- Problem to solve
Exactly as they stand, set down all of the records again.

- Stored data entries
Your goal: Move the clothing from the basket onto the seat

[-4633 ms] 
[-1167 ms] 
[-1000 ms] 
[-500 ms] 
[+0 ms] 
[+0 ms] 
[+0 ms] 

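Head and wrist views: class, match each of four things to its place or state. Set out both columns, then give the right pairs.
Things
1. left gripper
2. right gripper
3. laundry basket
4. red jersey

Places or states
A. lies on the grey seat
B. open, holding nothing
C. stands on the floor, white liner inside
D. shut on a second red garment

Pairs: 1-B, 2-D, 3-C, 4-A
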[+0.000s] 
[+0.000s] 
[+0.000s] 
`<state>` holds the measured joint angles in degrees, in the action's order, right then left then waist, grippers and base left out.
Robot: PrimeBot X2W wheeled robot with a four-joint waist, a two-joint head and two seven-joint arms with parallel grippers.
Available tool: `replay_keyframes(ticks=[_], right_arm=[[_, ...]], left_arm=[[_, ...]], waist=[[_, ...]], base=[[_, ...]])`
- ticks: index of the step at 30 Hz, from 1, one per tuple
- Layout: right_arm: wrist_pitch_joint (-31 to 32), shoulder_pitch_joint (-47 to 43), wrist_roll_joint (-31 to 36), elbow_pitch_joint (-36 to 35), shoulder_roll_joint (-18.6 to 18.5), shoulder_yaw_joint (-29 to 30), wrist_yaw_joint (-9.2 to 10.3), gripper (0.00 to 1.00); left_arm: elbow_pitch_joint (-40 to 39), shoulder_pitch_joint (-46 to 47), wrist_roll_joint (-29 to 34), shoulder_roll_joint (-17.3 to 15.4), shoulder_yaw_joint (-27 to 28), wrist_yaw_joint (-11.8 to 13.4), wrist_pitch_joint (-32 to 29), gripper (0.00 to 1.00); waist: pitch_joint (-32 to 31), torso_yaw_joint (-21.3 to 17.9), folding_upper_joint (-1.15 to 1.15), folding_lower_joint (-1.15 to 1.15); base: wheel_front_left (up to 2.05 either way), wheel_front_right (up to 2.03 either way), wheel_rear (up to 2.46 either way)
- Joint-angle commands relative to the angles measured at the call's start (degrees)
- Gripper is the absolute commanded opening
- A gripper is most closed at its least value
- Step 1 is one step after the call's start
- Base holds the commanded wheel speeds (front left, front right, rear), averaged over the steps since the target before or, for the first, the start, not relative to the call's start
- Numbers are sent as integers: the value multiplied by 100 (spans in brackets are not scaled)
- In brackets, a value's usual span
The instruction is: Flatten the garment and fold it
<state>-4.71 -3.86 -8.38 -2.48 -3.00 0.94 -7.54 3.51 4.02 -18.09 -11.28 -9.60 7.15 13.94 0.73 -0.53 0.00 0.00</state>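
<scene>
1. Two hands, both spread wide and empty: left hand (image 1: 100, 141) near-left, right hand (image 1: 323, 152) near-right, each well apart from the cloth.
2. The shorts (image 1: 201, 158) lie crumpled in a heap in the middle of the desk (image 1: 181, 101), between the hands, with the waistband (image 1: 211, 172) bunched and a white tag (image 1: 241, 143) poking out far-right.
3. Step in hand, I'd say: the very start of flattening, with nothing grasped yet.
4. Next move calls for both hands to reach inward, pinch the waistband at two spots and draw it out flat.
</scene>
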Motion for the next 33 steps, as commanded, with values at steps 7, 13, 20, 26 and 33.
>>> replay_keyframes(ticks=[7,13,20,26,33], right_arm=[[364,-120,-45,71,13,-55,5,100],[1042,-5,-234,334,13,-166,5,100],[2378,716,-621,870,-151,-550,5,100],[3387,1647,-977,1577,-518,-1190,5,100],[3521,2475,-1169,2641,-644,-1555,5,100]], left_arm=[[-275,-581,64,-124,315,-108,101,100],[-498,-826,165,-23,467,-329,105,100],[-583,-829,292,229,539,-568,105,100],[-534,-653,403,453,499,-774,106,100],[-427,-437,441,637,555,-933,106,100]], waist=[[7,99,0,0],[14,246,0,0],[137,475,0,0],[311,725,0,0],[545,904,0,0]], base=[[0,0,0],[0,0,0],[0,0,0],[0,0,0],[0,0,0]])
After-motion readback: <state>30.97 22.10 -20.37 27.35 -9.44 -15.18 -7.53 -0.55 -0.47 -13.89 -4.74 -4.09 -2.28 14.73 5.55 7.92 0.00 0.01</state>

- Answer box
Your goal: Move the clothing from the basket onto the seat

[-4633 ms] 
[-1167 ms] 
[-1000 ms] 
[-500 ms] 
[+0 ms] 
[+0 ms] 
[+0 ms] 

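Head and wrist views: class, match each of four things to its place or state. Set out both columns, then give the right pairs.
Things
1. left gripper
2. right gripper
3. laundry basket
4. red jersey

Places or states
A. lies on the grey seat
B. open, holding nothing
C. stands on the floor, white liner inside
D. shut on a second red garment

Pairs: 1-B, 2-D, 3-C, 4-A
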[+0.000s] 
[+0.000s] 
[+0.000s] 
`<state>` holds the measured joint angles in degrees, in the action's order, right then left then waist, grippers and base left out.
Robot: PrimeBot X2W wheeled robot with a four-joint waist, a two-joint head and two seven-joint arms with parallel grippers.
Available tool: `replay_keyframes(ticks=[_], right_arm=[[_, ...]], left_arm=[[_, ...]], waist=[[_, ...]], base=[[_, ...]])`
- ticks: index of the step at 30 Hz, from 1, one per tuple
- Layout: right_arm: wrist_pitch_joint (-31 to 32), shoulder_pitch_joint (-47 to 43), wrist_roll_joint (-31 to 36), elbow_pitch_joint (-36 to 35), shoulder_roll_joint (-18.6 to 18.5), shoulder_yaw_joint (-29 to 30), wrist_yaw_joint (-9.2 to 10.3), gripper (0.00 to 1.00); left_arm: elbow_pitch_joint (-40 to 39), shoulder_pitch_joint (-46 to 47), wrist_roll_joint (-29 to 34), shoulder_roll_joint (-17.3 to 15.4), shoulder_yaw_joint (-27 to 28), wrist_yaw_joint (-11.8 to 13.4), wrist_pitch_joint (-32 to 29), gripper (0.00 to 1.00); waist: pitch_joint (-32 to 31), torso_yaw_joint (-21.3 to 17.9), folding_upper_joint (-1.15 to 1.15), folding_lower_joint (-1.15 to 1.15); base: wheel_front_left (up to 2.05 either way), wheel_front_right (up to 2.03 either way), wheel_rear (up to 2.46 either way)
- Joint-angle commands relative to the angles measured at the call's start (degrees)
- Gripper is the absolute commanded opening
- A gripper is most closed at its least value
- Step 1 is one step after the call's start
- Base holds the commanded wheel speeds (front left, front right, rear), averaged over the steps since the target before or, for the first, the start, not relative to the call's start
- Numbers are sent as integers: the value multiplied by 100 (spans in brackets are not scaled)
- In brackets, a value's usual span
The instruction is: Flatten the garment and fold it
<state>-4.71 -3.86 -8.38 -2.48 -3.00 0.94 -7.54 3.51 4.02 -18.09 -11.28 -9.60 7.15 13.94 0.73 -0.53 0.00 0.00</state>
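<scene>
1. Two hands, both spread wide and empty: left hand (image 1: 100, 141) near-left, right hand (image 1: 323, 152) near-right, each well apart from the cloth.
2. The shorts (image 1: 201, 158) lie crumpled in a heap in the middle of the desk (image 1: 181, 101), between the hands, with the waistband (image 1: 211, 172) bunched and a white tag (image 1: 241, 143) poking out far-right.
3. Step in hand, I'd say: the very start of flattening, with nothing grasped yet.
4. Next move calls for both hands to reach inward, pinch the waistband at two spots and draw it out flat.
</scene>
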Motion for the next 33 steps, as commanded, with values at steps 7, 13, 20, 26 and 33.
>>> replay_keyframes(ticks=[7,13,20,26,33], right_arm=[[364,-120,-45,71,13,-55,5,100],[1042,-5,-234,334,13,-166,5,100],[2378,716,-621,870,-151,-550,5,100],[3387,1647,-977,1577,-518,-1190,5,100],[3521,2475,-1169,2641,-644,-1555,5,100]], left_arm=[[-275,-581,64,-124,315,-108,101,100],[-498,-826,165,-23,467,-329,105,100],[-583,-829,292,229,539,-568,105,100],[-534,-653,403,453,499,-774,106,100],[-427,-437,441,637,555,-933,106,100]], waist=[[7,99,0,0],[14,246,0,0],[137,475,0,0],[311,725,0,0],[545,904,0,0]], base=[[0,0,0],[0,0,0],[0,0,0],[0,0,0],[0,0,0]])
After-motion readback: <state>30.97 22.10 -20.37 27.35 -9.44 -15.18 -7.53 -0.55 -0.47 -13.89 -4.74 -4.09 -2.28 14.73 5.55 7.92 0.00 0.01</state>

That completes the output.